LAIS, (Géog. sacr.) ou plûtôt LAISCH, puisqu’il faut exprimer le Shin, ville située à l’extrémité de la Terre-sainte du côté du nord, & dans le teritoire assigné à la tribu d’Aser. Les Israëlites la nommerent ensuite Dan. Reland prétend que c’est la même que la Lésem de Josué, ch. xix. v. 47. Les Grecs l’appellerent Panéas, Diospolis, Cesarée de Philippe, & enfin Néroniade. Elle eut un évêque suffragant de Tyr, mais elle est détruite depuis long-tems. (D. J.)

LAISOT, s. m. (Commerce.) c’est dans les manufactures en toile de Bretagne, la plus petite laise que les toiles peuvent avoir selon les réglemens.

LAISSADE, s. f. (Marine.) c’est l’endroit d’une jutere où la largeur des fonds est diminuée en venant sur l’arriere. La laissade est la même chose que la queste de poupe.

LAISSE, s. f. (Chasse.) corde dont on tient un chien pour le conduire, ou deux chiens accouplés.

Laisse, (Chapelier.) cordon dont on fait plusieurs tours sur la forme du chapeau pour la tenir en état. Il y en a de crin, de soie, d’or & d’argent.

Laisse, (Chasse.) Voyez Laissées.

Laisse, (Géog.) riviere de Savoie ; elle sort des montagnes des Deserts, passe au faubourg de Chamberry, & se jette, avec l’Orbane, dans le lac du Bourget. (D. J.)

LAISSES de la mer, (Marine.) ce sont des terres de dessus lesquelles la mer s’est retirée. On dit laisse de basse mer pour marquer le terrein que la mer découvre lorsqu’elle se retire & qu’elle est à la fin de son reflux.

LAISSÉ, s. m. (Rubanier.) ce sont tous les points blancs d’un patron qui désignent les hautes lisses, c’est-à-dire les endroits où il faut passer les trames à côté des bouclettes des hautes lisses, & non dedans. Ainsi on dit, la sixieme haute lisse fait un laissé-le. En un mot, c’est le contraire des pris. Voyez Pris.

LAISSÉE, s. f. (terme de Chasse) ce sont les fientes des loups & des bêtes noires.

LAISSER, v. act. (Gramm. & Art mech.) ce verbe a un grand nombre d’acceptions différentes, dont voici les principales désignées par des exemples : l’accusation calomnieuse de cet homme que aimois, m’a laissé une grande douleur, malgré le mépris que j’en fais à présent.

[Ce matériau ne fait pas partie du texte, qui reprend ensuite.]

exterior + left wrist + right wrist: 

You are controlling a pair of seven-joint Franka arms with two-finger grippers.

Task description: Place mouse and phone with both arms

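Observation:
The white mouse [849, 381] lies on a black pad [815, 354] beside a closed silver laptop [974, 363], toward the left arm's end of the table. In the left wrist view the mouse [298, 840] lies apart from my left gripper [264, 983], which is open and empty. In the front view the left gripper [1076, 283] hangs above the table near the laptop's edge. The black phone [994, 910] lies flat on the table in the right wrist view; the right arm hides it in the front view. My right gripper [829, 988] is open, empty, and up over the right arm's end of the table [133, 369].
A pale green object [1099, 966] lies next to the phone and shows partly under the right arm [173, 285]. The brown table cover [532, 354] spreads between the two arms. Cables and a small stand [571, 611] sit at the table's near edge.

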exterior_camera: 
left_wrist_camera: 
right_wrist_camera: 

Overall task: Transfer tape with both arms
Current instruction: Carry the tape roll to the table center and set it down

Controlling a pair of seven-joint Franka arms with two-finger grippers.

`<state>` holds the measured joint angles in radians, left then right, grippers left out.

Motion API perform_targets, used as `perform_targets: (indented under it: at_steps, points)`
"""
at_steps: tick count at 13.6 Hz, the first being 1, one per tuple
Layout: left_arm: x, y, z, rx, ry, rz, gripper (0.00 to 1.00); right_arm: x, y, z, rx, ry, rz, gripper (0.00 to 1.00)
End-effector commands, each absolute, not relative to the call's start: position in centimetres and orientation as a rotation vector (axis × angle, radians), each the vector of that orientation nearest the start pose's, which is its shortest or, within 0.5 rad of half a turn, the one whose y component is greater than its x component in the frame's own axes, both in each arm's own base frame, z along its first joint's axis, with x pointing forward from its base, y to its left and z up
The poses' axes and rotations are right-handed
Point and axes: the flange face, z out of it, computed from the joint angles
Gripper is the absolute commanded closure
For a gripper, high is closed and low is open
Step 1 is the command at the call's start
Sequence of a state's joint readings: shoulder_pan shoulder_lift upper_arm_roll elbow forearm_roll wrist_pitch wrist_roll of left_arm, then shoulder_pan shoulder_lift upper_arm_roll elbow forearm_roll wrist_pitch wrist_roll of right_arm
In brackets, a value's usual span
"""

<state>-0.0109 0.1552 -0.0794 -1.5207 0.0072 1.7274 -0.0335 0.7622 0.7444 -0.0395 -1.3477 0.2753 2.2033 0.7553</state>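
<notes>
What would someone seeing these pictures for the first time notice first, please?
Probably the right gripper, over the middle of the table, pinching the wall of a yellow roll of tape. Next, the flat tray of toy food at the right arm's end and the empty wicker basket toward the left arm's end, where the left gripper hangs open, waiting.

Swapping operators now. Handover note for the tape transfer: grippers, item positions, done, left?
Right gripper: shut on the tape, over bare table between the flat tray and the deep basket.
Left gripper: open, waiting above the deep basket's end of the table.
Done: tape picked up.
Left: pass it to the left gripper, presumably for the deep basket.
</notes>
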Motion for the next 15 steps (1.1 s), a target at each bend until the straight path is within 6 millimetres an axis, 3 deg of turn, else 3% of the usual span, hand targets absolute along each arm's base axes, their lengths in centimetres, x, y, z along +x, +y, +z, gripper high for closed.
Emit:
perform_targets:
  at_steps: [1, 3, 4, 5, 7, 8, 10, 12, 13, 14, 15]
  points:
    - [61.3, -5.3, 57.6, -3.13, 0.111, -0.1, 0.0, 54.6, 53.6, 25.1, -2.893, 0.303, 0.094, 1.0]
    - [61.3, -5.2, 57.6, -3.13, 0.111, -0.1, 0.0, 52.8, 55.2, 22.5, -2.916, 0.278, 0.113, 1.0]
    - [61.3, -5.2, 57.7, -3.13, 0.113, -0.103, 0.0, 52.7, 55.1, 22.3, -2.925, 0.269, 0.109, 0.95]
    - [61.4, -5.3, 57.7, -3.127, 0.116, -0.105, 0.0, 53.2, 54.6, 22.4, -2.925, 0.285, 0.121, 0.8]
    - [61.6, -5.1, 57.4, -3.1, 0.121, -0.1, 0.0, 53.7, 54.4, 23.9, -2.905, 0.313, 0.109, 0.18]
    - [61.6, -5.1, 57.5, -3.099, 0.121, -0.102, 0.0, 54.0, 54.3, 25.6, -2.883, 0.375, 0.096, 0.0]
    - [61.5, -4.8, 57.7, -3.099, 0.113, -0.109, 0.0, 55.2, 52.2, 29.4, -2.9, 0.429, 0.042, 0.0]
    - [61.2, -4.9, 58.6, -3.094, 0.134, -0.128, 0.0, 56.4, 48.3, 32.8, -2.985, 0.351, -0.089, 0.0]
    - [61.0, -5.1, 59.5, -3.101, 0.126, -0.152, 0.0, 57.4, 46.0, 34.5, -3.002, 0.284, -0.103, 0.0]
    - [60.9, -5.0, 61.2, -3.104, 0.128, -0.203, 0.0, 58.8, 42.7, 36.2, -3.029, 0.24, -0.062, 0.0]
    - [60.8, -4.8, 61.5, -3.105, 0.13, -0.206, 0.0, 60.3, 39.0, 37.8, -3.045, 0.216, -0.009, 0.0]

On a laissé cet argent en dépôt. On laisse tout traîner. On laisse un homme dans la nasse & l’on s’en tire. On laisse souvent le droit chemin. Malgré le peu de vraissemblance, ce fait ne laisse pas que d’être vrai. Il faut laisser à ses enfans un bien dont on n’est que le dépositaire, quand on l’a reçu de ses peres. Laissez-moi parler, & vous direz après. Il vaut mieux laisser aux pauvres qu’aux églises. Je me suis laissé dire cette nouvelle. Cette comparaison laisse une idée dégoûtante. Ce vin laisse un mauvais goût. Je me laisse aller, quand je suis las de resister. Je ne laisse au hasard que le moins que je peus. Il y a dans cet auteur plus à prendre qu’à laisser, &c.

Laisser aller son cheval, c’est ne lui rien demander, & le laisser marcher à sa fantaisie, ou bien c’est ne le pas retenir de la bride lorsqu’il marche ou qu’il galope ; il signifie encore, lorsqu’un cheval galope, lui rendre toute la main & le faire aller de toute sa vîtesse. Laisser échapper. Voyez Echapper. Laisser tomber. Voyez Tomber. Laisser souffler son cheval. Voyez Souffler.

LAIT, s. m. (Chimie, Diete & Mat. med.) Il est inutile de définir le lait par ses qualités extérieures : tout le monde connoît le lait.

Sa constitution intérieure ou chimique, sa nature n’est pas bien difficile à dévoiler non plus : cette substance est de l’ordre des corps surcomposés, voyez Mixtion, & même de ceux dont les principes ne sont unis que par une adhérence très-imparfaite.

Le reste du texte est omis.